US Grains provide a stabilizing factor for rails – when did you ever expect to read/hear that?
Last month Ag was up almost 6% YOY, one of only two of 20 commodities up in the carload sector (farm products were the other, +5%; IM was up 3% - we’ll have more after RTI is published next week). Following the grain markets have always fascinated but also perplexed me – remember that what’s reported as “bullish” or “bearish” in Ag discussion (for example in the weekly “US Farm Report”) can be counterintuitive. The huge but not really unexpected jump in USDA production estimates (summing up, corn +12% YOY, soybeans +25%, and wheat -4%; the Pro-Farmer numbers are a tad lower) is bearish for prices but could – could – be bullish for rail transportation. Indeed, with demand uncertainty (hurt by the big drop in ethanol), logistics, and storage are increasingly the talk of the farm belt. Will we have too big a crop? Is there such a thing? Very recent weather has been dry as well as extremely windy (“derecho”) which is bad (good/bullish) – but there seems to be already nervous talk about 2021! So what’s the key ingredient? China! And how will the mix of declining grain prices and the declining USD factor, as well as the tension between the Phase One promises and the, well, tension between the US and China (as well as the tension between China and Canada and Australia)?
Which leads us to….
US Rails and the big harvest – can they handle it? This is an issue for the western rails as they begin what an expert I know calls “the delicate dance” of staging shuttle trains to haul grain to the Texas Gulf and the PNW. And, he notes, they are doing it with reduced market expertise and fewer marketing “boots on the ground,” not to mention the whole PSR thing (PSR and Ag have never been the best of pals – it’s the opposite, in normal times. Of “stable” – it’s episodic, weather and event-driven, unbalanced, etc – but can still be a strong contributor). BNSF’s turn to an OR-focused machine (it seems and I have heard) may have contributed to their amazing Q2/20 performance but it’s not reducing the growing angst in the big grain trading houses.
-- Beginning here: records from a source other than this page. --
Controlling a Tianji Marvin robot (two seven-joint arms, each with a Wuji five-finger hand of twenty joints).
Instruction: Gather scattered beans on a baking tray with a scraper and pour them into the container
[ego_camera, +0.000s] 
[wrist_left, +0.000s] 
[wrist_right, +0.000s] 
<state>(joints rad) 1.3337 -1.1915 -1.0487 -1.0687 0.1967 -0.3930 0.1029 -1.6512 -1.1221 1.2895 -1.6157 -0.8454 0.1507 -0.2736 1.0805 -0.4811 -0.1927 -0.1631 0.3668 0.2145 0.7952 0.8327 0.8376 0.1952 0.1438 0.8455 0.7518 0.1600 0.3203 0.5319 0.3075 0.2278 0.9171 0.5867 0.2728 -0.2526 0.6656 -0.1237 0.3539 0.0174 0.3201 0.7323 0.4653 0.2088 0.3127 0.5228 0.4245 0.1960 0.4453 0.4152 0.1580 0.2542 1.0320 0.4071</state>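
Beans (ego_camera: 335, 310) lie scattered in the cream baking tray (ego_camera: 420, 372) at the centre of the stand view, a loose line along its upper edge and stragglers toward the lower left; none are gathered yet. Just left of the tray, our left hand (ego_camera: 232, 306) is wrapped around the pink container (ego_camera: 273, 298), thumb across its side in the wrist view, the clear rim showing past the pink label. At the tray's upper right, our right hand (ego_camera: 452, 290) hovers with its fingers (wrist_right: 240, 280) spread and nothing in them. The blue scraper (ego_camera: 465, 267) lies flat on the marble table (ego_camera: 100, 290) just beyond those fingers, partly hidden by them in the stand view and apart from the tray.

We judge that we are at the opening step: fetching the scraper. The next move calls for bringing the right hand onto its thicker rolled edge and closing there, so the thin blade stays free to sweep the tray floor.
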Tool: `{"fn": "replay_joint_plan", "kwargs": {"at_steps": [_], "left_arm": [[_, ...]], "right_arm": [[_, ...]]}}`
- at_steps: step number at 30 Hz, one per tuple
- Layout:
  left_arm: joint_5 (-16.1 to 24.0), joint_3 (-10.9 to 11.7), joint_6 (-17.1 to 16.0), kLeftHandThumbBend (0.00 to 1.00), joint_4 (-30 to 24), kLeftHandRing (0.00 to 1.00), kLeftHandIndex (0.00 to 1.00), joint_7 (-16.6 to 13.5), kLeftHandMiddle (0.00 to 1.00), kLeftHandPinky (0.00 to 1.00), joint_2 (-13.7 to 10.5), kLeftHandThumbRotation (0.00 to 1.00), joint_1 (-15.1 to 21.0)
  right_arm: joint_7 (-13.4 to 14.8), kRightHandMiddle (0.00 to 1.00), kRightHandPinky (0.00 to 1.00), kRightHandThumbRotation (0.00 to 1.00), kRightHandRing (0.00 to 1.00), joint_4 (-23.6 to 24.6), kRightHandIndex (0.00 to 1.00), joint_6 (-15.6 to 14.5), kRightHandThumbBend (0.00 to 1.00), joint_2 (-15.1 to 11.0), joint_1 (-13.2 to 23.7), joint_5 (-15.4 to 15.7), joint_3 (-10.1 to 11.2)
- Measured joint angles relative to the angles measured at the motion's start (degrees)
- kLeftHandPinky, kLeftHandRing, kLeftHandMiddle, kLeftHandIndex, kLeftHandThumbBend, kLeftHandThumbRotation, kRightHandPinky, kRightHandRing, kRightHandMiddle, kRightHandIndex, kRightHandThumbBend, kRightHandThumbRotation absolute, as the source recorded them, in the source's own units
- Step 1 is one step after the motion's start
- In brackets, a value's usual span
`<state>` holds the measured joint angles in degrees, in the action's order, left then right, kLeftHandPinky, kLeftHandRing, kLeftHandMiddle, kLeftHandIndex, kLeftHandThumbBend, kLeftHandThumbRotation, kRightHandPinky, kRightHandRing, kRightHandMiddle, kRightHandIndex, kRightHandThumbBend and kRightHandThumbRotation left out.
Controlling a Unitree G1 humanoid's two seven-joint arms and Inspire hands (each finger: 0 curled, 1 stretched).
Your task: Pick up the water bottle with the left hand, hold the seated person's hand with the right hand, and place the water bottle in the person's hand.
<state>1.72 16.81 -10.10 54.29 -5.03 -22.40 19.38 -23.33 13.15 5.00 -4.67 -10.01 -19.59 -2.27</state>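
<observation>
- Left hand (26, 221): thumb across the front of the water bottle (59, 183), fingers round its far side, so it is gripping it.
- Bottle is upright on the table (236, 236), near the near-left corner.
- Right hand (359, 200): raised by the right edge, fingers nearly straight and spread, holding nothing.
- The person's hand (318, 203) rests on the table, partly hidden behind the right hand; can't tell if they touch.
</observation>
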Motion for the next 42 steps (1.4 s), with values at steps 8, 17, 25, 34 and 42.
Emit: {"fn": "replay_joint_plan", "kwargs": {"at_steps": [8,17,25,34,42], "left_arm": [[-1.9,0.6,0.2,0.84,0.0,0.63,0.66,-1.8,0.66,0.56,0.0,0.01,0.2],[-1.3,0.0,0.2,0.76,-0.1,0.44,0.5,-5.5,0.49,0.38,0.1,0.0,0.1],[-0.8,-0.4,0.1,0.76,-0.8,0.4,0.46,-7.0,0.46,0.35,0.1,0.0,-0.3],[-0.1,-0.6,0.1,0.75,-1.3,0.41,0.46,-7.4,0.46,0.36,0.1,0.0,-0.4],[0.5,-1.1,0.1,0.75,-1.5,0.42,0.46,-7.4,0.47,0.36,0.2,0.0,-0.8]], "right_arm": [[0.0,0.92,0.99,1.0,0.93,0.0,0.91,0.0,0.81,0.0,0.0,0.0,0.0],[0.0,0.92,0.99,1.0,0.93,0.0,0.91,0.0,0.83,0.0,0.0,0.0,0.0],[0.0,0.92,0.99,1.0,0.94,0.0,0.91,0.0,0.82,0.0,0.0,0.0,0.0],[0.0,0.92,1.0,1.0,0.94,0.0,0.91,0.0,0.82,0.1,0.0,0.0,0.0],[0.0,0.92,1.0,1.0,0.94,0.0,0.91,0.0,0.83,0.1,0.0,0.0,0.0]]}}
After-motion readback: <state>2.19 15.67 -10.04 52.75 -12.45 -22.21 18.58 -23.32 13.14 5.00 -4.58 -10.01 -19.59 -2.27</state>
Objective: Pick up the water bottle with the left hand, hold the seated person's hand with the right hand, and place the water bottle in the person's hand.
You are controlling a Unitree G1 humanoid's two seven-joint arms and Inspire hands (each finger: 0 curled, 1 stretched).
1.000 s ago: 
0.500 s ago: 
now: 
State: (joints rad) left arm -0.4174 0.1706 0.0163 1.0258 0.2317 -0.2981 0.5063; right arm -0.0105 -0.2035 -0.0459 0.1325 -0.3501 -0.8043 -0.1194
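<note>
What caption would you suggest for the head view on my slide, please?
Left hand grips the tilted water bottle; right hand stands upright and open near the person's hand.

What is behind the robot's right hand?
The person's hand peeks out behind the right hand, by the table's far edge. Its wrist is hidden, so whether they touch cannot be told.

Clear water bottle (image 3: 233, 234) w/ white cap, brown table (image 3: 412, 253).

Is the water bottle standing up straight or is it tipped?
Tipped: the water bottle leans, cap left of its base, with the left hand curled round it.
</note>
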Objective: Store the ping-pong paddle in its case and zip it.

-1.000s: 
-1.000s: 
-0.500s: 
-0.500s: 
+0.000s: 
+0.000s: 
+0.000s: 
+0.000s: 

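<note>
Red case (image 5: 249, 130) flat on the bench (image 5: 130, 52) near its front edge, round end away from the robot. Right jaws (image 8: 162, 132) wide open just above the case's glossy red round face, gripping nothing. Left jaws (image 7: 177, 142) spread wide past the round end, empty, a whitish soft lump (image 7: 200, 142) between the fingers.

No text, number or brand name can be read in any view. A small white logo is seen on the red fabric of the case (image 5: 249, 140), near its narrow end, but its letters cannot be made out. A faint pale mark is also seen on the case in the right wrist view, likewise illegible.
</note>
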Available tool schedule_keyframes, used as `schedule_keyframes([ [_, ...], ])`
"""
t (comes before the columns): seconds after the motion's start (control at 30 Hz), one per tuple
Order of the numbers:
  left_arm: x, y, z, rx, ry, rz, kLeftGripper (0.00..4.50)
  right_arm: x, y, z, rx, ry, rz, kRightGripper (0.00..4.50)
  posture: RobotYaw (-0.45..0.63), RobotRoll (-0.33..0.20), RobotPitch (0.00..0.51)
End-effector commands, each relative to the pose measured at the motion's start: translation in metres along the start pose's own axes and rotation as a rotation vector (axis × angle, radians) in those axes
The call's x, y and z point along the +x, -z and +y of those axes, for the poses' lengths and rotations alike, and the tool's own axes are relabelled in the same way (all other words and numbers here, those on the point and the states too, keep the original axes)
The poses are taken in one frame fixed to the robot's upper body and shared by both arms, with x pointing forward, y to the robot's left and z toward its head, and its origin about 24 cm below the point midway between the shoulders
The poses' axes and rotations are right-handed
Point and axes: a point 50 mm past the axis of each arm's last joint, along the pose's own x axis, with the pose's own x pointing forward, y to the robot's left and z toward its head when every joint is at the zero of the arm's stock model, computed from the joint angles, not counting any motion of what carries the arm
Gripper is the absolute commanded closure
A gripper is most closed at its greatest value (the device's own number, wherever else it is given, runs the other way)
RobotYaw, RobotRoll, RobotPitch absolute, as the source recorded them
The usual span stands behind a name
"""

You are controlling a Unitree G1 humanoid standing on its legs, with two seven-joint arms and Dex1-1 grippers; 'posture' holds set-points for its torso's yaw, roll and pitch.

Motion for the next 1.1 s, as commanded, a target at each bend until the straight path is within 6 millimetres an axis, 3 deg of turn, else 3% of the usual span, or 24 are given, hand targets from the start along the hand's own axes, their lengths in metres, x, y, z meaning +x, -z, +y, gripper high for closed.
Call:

Those same big shippers are also watching China, obsessively. Big late-year purchases to satisfy political urges could tip the supply/demand balance in grain transportation as the bumper crop roils the Chicago markets. The UP/SP gridlock (look it up, young ones) started with grain train congestion in Texas….Could this be the issue/commodity that caused the STB/FRA to issue their letter? If I were a betting man, I would bet on the two biggest railroads; BNSF in particular has proven to be a good “dancer” in the past. Can they shake off the rust and get back on the dance hall floor?